The theoretical framework of the study can be derived from agency theory, participative budgeting theory, trade-off theory and decentralisation theory. Adam Delis and Kammas (2014) stated that agency theory explains the agent-principal relationship, where the agent in the context of local governments is the municipality, whilst the principal is the general public. The agent (municipality) is responsible for implementing a sound financial management system that reduces financial mismanagement (Dzomira 2017). Participative budgeting theory focuses on the correlation between the priorities of the municipality budget and the requirements of the constituents. According to Mwambere and Kosimbei (2022), participative budget theory states that the financial planning and management of municipalities must prioritise consultative procedures to include the constituents’ requirements and allocative efficiency. The novelty of the studies of the link between financial management and municipality efficiency can be identified with fiscal decentralisation theory. This is because participative budgeting theory and agency theory mainly focus on financial management, whilst financial decentralisation explicitly explains the link between financial management and efficiency.

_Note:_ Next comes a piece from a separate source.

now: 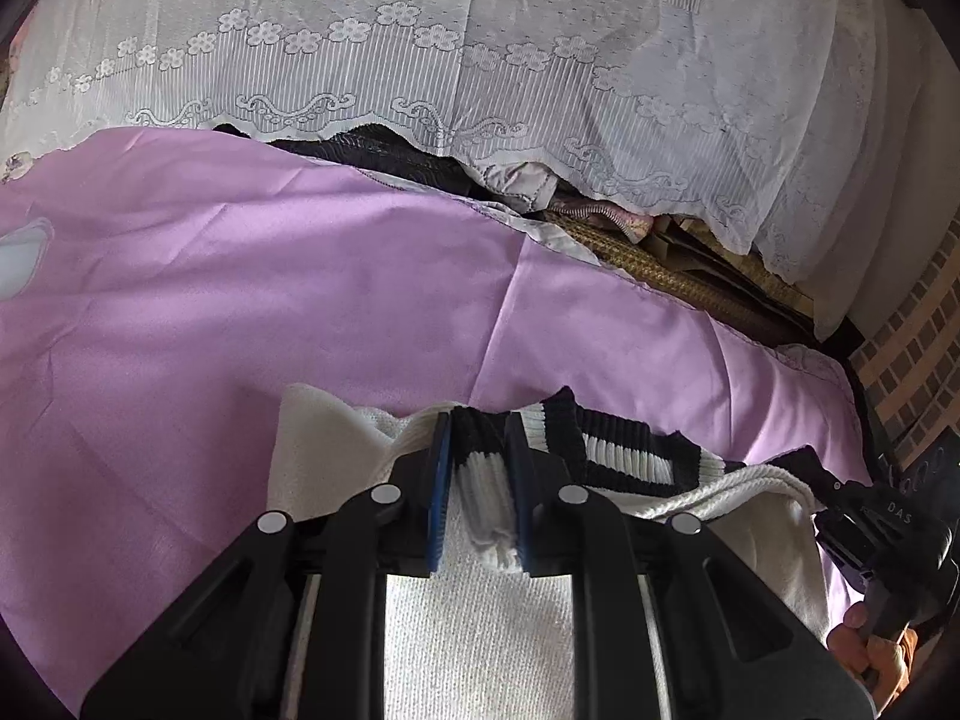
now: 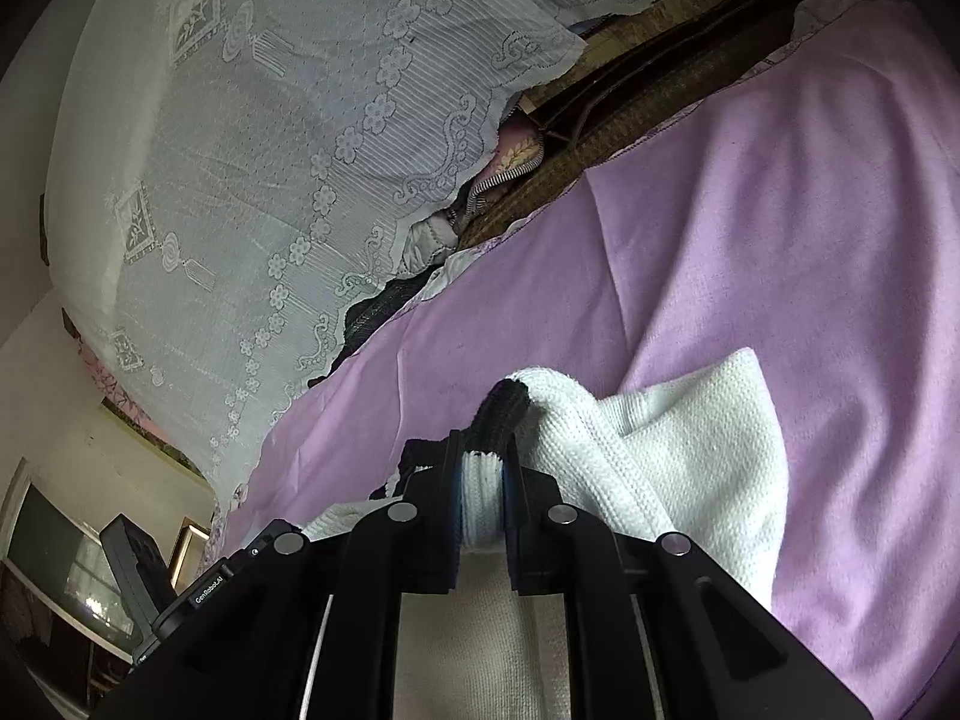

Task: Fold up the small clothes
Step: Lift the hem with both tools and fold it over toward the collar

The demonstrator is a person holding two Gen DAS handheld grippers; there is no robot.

Financial decentralisation theory explains the delegation of the delivery of government services and management of public funds from a centralised national sector to a subnational level (Benito et al. 2010). Decentralisation theory provides subnational levels such as municipalities with the role of making expenditure decisions, collection of taxes, raising revenue, borrowing funds and making intergovernmental fiscal borrowings (Adam et al. 2014). In addition, Adam et al. (2014) noted that fiscal decentralisation links financial management and efficiency in terms of increased electoral control and yardstick competition amongst local governments. The electoral control argument of fiscal decentralisation notes that decentralisation reduces the diversion of rents by officials because they will be voted out, thereby increasing efficiency (Adam et al. 2014). According to the theory of yardstick competition argument, which identifies that decentralisation equips citizens with the ability to evaluate across municipality performance, which is their municipality’s performance against their neighbours, fiscal decentralisation may increase public sector efficiency, as it offers citizens an opportunity to compare public services and taxes across jurisdictions and helps them to assess whether their government wastes resources through low human capital capacity or rent-seeking (Besley & Smart 2007). However, there are certain necessary conditions that need to be met to achieve efficient service delivery through decentralisation, as detailed in Khan (2021), which includes (amongst others) political will, the relationship between governments at various levels and how revenue generated is managed.

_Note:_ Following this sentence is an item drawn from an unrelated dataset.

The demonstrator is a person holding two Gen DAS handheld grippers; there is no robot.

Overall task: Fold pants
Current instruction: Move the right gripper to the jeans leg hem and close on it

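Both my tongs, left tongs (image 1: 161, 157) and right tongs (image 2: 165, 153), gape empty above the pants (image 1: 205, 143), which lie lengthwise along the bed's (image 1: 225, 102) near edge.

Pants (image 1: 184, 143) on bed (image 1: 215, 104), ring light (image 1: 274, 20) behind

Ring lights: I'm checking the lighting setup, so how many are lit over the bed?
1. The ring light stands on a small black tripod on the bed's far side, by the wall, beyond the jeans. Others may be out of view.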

Furthermore, the theory states that fiscal decentralisation improves the efficiency of public services to communities through preference matching and allocative efficiency (Hayek 1945). Ter-Minassian (1997) followed and emphasised that financial decentralisation can exacerbate the delivery of public services. In addition, Brosio & Ahmad (2008) argued that financial decentralisation will boost efficiencies by promoting greater transparency, and the geographical closeness of public agencies to the local community (final beneficiaries) encourages transparency and can boost the results of public services, particularly in social sectors such as education and health. Therefore, there is no consensus on the implications of government structure (Khan 2021).

One of the most significant consequences of a successful fiscal decentralisation program is the creation of representative and accountable municipalities, as noted in the electoral control argument. Furthermore, fiscal decentralisation creates municipalities that are closer to the citizens and equipped with considerable flexibility and capacity to better address subnational differences in the needs and desires of their constituents (Monkam 2014). Therefore, demand for efficiency is not only allocative, but technological or productive, for which the delivery of local government services is one of the greatest expectations of a sound process of fiscal decentralisation. However, fiscal decentralisation may also exert a negative impact on government efficiency (Khan 2021; Razafimahefa & Sow 2015). This impact can be attributed to a number of potential advantages gained by the provision of public goods by central governments. Firstly, in the presence of economies of scale, higher decentralisation might lead to a higher average cost of production for the public good (Stein 1997). Secondly, other scholars emphasise the potential danger that local politicians and bureaucrats are likely to face, particularly an increase in pressure from local interest groups, with these groups being more influential when the size of the jurisdiction is small (Bardhan & Mookerjee 2000; Prud’homme 1995).

Service delivery is influenced by different factors in different locations; for instance, Moreno (2005) found that transparency and competition in the world of politics have a positive and significant effect on the provision of basic services by municipalities. Implying that municipalities that are hotly contested are more likely to be efficient, Chowdhury and Al-Hossienie (2012) also added that the efficiency of municipalities is dependent on political economy, specifically how policies are crafted and the degree of accountability to the citizens. Motta and Moreira (2009) argued the importance of politics on policies crafted, whilst Benito et al. (2021) found that the dedication required from politics for efficiency is also dependent on their remuneration. It is important to note that Zafra-Gómez, Antonio and Muñiz (2010) identified that smaller municipalities have high levels of political efficacy, and the citizens participate more in the day-to-day activities than large municipalities. Zafra-Gómez et al. (2010) stated that politics play a significant role in smaller municipalities, and McDonnell (2020) stated that municipalities that are governed by progressive parties tend to have higher efficiency. Loikkanen et al. (2011) found that there are four main facets of political factors that impact efficiency, which are ideological position, political concentration, voter turnout and potential for re-election.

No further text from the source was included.